● Required action
Return only the lines of the listing below that run from the line with "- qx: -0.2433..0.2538" through the line with "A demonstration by", both ends included, exactly as written.

● Collected material
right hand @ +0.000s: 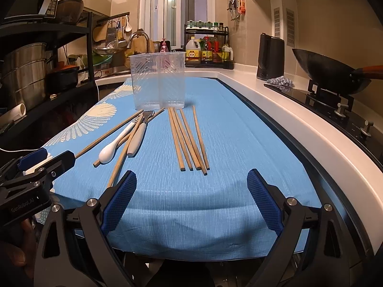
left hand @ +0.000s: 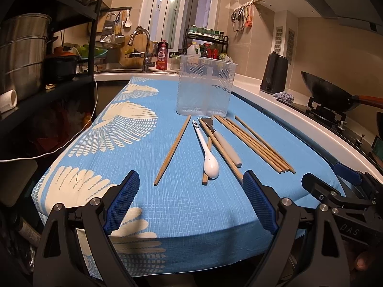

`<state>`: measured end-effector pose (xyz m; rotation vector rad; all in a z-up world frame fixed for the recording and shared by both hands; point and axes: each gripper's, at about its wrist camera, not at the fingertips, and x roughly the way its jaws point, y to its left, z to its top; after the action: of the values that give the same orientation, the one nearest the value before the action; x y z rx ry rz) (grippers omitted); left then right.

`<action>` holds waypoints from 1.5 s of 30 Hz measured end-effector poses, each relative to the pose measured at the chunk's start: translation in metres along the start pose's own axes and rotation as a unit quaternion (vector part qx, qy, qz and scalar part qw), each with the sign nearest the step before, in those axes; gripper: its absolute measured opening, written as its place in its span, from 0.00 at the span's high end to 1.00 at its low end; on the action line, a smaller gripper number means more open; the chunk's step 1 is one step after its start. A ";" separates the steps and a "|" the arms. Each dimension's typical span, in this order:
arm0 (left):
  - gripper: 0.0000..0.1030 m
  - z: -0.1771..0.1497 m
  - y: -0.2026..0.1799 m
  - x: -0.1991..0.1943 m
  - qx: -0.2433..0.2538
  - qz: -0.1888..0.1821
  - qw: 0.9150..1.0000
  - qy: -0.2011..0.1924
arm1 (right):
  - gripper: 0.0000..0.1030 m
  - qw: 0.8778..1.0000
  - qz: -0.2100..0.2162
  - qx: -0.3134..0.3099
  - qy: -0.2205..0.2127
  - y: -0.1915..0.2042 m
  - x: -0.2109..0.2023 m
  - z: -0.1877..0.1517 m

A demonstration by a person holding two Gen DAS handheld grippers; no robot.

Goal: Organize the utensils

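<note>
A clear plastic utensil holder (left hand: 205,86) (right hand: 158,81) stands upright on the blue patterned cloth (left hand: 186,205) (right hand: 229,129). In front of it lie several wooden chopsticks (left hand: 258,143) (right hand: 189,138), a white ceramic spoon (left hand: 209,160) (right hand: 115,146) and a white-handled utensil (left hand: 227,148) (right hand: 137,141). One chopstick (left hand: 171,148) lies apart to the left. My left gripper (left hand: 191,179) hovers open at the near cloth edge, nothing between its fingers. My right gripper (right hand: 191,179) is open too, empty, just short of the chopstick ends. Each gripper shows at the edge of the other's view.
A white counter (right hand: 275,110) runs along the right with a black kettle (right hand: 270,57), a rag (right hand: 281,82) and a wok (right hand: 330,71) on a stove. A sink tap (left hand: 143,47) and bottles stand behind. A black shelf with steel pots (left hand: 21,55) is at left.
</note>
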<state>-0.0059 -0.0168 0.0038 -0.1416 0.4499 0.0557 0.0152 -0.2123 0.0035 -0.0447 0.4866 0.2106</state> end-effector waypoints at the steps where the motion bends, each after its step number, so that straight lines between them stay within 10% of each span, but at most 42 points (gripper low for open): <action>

● Written reply
  - qx: -0.2433..0.2538
  - qz: -0.1888..0.1821
  - qw: 0.9150..1.0000
  - qy: -0.2011..0.1924
arm1 (right):
  - gripper: 0.0000..0.1030 m
  - qw: 0.8778..1.0000
  - qz: -0.2100..0.2162
  - qx: -0.3134..0.3099
  - qy: -0.2205..0.2127
  - y: -0.1915..0.2042 m
  - x: -0.2109..0.2023 m
  - z: -0.1877..0.1517 m

A demonstration by a person holding two Gen DAS handheld grippers; no robot.

Now the output is complete.